Варя качает головой и поворачивается к доктору.

— Насколько серьезно состояние девочки?

— Обезвоживание. И начальная стадия пневмонии. Я вколол ей антибиотики. Давай ей эти таблетки каждый день до вторника. — Он протягивает мне бутылочку с лекарствами и кивает в сторону пакета с капельницей, который держит Варя. — Вечером ей понадобится еще один пакет физраствора.

— Что-нибудь еще?

— Скорее всего, она будет спать до утра. Когда проснется, дай ей воды и что-нибудь поесть, но в первый день еда должна быть легкой. А так, она здоровая женщина, но это, — он указал на девушку у меня на руках, — произошло недавно. Возможно, ее морили голодом.

Я замираю.

— Ты хочешь сказать, что ей не давали еду? — Я пристально смотрю на доктора.

— Я хочу сказать, что она либо очень мало ела, либо вообще не ела в течение последних пяти-шести дней. Может быть, больше.

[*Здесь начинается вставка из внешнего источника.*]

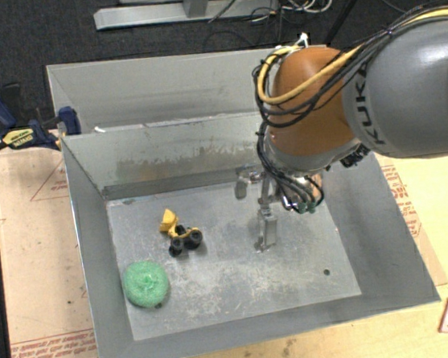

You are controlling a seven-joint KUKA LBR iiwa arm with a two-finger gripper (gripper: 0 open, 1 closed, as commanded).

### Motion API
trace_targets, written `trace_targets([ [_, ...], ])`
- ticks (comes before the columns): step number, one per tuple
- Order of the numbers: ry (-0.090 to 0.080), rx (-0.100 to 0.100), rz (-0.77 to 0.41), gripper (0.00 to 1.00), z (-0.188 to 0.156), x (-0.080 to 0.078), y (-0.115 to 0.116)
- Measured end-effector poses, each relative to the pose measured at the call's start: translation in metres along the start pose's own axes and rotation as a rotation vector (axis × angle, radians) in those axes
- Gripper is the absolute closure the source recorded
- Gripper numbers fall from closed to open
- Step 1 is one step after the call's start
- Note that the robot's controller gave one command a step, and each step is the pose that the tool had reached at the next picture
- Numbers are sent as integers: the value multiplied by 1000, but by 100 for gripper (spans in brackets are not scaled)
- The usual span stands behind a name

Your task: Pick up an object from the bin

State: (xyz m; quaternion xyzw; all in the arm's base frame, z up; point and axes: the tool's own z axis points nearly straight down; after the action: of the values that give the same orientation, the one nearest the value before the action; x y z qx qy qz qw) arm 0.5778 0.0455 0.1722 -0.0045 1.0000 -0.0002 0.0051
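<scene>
Two-finger gripper [264,238] low over the grey metal bin's [230,295] bare middle, its grip impossible to tell, yellow-and-black plastic toy [179,233] and round green fuzzy ball [146,283] near left edge

Grey arm [413,98] reaching in over the bin [93,231] right edge, orange wrist cover [307,99], gripper [265,238] pointing down mid-floor.

Gripper [264,238] hangs low over a bare patch of floor in the grey metal bin [223,300], right of centre. A small yellow-and-black toy vehicle [179,233] lies to its left, well apart. A green round fuzzy ball [146,283] sits near the front left corner, near the toy. An orange wrist cover [312,102] carries looped cables.
</scene>
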Motion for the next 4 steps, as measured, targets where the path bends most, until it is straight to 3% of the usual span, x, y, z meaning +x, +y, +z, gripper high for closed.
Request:
trace_targets([
  [1, 11, -2, 22, 0, 18, -15, 47],
  [3, 6, -2, -24, 0, 75, -26, 96],
  [4, 9, -2, 46, 100, 102, 3, 111],
])
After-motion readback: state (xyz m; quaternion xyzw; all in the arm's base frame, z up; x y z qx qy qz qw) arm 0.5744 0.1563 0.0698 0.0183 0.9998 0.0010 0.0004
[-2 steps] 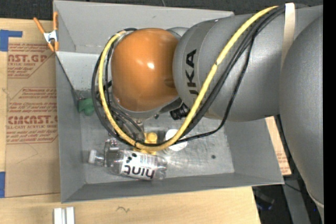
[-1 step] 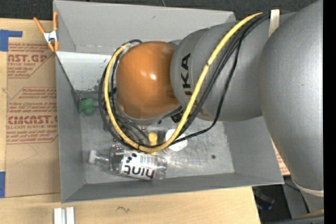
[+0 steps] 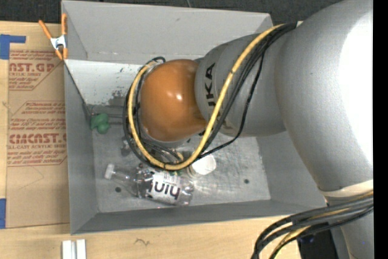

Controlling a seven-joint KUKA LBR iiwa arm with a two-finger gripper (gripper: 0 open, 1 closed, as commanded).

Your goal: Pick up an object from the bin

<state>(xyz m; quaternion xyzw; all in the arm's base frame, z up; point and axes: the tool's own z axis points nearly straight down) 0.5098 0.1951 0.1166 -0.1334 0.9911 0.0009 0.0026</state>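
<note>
Because the arm's orange domed wrist cover (image 3: 170,100) hangs low inside the grey metal bin (image 3: 173,27), the gripper's (image 3: 147,156) state cannot be told; a crumpled clear plastic bottle with a black-and-white label (image 3: 162,190) lies just beside it.

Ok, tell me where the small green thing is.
In the camera view, the small green thing lies by the bin's left wall, left of the arm's orange cover, above the clear labelled bottle.

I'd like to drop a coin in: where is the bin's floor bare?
Bare floor lies at the right, between the small white round piece and the grey metal bin's right wall. Crowded front-middle, round the clear plastic bottle below the arm's orange cover; a small green lump sits left.
</note>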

Жгучая тревога разливается по телу, начиная с живота, пока не поглощает меня. Комната вокруг меня тускнеет и превращается в темный подвал, единственный свет исходит от моего фонарика. Повсюду разбросаны ящики и куски сломанной мебели. И тела. По меньшей мере десяти девушек, грязных и худых. Моя вина. Все по моей вине. Если бы пришел раньше, а не выполнял приказы, я мог бы их спасти. Я проверяю пульс у каждой, одну за одной, хотя знаю, что все они мертвы. У всех большая красная точка в центре лба. У всех, кроме последней. Едва слышный стон срывается с ее губ, когда прижимаю палец к ее шее. Она открывает глаза, смотрит на меня, и пульс под моим пальцем перестает биться.

— Сергей? — Голос Вари доносится до меня, но звучит издалека.

Я закрываю глаза и делаю глубокий вдох, пытаясь блокировать новую волну образов. Левая рука начинает дрожать. Черт. Я стискиваю зубы и изо всех сил жмурюсь.

— Черт. Варя, отойди от него. Медленно, — кричит Феликс откуда-то справа. — Все на выход. Сейчас же.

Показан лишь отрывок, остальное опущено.